- Born: Prabodh Bechardas Pandit 23 June 1923 Vala, Bhavnagar district, Gujarat
- Died: 28 November 1975 (aged 52)
- Education: Master of Arts; PhD;
- Alma mater: Bharatiya Vidya Bhavan; School of Oriental and African Studies;
- Occupation: Linguist
- Writing career
- Language: Gujarati
- Notable work: Gujarati Bhashanun Dhvaniswarup ane Dhvani-Parivartan (1966);
- Notable awards: Sahitya Akademi Award (1967); Ranjitram Suvarna Chandrak (1973);

Academic work
- Doctoral students: Yogendra Vyas

Signature

= Prabodh Pandit =

Indian linguist

Prabodh Bechardas Pandit (23 June 1923 – 28 November 1975) was an Indian linguist from Gujarat, India. He published a total of ten books in the Gujarati language, along with many research papers published in various journals. In 1967, he received the Sahitya Akademi Award, and in 1973, the Ranjitram Suvarna Chandrak, for his contribution to the study of Gujarati language and linguistics.

==Biography==
Pandit was born on 23 June 1923, in Vala, a village in the Bhavnagar district of Gujarat. He studied at various institutions, including Pritamnagar municipal school of Ahmedabad and Amreli. He matriculated in 1939 from the Navchetan High School, Ahmedabad. He initially missed out on graduate studies due to participating in the Indian independence movement of 1942, which led to him being jailed for six months. He later completed his Bachelor of Arts in 1944 in the Sanskrit and Ardhamagadhi languages, then attained his Master of Arts at Bharatiya Vidya Bhavan in 1946 in Sanskrit and Linguistics. Later, he went to London and joined the School of Oriental and African Studies, where he worked under the guidance of linguist Ralph Lilley Turner for his doctorate. There, he obtained his Ph.D. in 1950 for his research on Shadavashyak-balavabodhvritti. His interest in linguistics brought him into contact with Jules Bloch, who inspired him to study various Indian dialects.

After returning to India, Pandit joined the L.D. Arts College, Ahmedabad, as a lecturer in Sanskrit.

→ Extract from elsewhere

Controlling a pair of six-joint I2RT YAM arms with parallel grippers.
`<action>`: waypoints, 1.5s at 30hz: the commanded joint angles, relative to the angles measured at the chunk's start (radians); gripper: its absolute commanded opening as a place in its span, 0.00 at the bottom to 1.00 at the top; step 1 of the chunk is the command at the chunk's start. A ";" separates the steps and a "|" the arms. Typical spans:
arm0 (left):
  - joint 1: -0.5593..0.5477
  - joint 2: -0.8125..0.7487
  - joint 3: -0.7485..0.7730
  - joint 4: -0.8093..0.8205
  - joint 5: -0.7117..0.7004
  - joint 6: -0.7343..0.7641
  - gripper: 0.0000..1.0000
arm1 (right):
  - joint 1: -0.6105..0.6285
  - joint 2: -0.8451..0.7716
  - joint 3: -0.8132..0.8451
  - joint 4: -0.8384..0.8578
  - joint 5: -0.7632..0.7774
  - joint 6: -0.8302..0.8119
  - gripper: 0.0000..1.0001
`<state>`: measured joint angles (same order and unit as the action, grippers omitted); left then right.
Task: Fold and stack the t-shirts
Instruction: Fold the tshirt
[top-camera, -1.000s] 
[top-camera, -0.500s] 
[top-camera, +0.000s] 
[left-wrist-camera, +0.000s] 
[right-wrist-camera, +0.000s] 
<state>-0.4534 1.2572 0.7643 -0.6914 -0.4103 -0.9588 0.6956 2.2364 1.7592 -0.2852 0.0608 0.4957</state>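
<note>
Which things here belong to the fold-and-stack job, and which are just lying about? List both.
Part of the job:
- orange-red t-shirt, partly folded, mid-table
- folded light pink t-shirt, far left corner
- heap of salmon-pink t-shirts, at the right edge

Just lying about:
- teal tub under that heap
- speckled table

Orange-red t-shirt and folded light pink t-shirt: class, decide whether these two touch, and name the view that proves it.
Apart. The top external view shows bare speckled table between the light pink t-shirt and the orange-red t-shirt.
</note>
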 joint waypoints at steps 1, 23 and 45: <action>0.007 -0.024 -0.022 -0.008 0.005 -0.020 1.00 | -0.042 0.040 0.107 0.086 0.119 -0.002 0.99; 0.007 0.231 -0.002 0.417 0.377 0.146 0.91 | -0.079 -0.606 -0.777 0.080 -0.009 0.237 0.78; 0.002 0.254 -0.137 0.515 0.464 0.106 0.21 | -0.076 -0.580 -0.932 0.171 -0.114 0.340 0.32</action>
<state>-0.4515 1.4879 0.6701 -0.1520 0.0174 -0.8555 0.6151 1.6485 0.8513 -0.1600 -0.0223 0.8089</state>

In 1957, he transferred to the Gujarat University as a Reader in the Linguistics department. From 1964 to 1965 he taught at the Deccan College, Pune. In 1967, he went to Delhi and joined Delhi University as a lecturer of Linguistics where he remained until 1975. During this time he taught as a visiting lecturer at several academic institutions including the Michigan, Nairobi, Berkeley, and Cornell's respective universities.

==Works==
Pandit is considered to be one of the pioneers in Gujarati linguistics and sociolinguistic studies in India.

He published a total of ten books in the Gujarati language along with many research papers published in various journals. His most significant works are Prakrit Bhasha (1954), (/ɛ/) and (/ɔ/) in Gujarati (1955), Nasalization, Aspiration and Murmur in Gujarati (1957), Historical Phonology of Gujarati Vowels (1961), Borrowing: A Study of Linguistic Expression of Social Distance (1961), Gujarati Bhashanun Dhvaniswarup ane Dhvani-Parivartan (1966), Phonemic and Morphemic Frequencies of the Gujarati Language (1968), Some Observations Studies in Speech Analysis (1971) and Language in Plural Society (1976).

Prabodh Pandit also wrote a book on India, India as a sociolinguistic area.

==Awards==
His book Gujarati Bhashanun Dhvaniswarup ane Dhvani-Parivartan received the Sahitya Akademi Award in 1967. He also received Ranjitram Suvarna Chandrak in 1973 for his contribution to the study of Gujarati language and linguistics.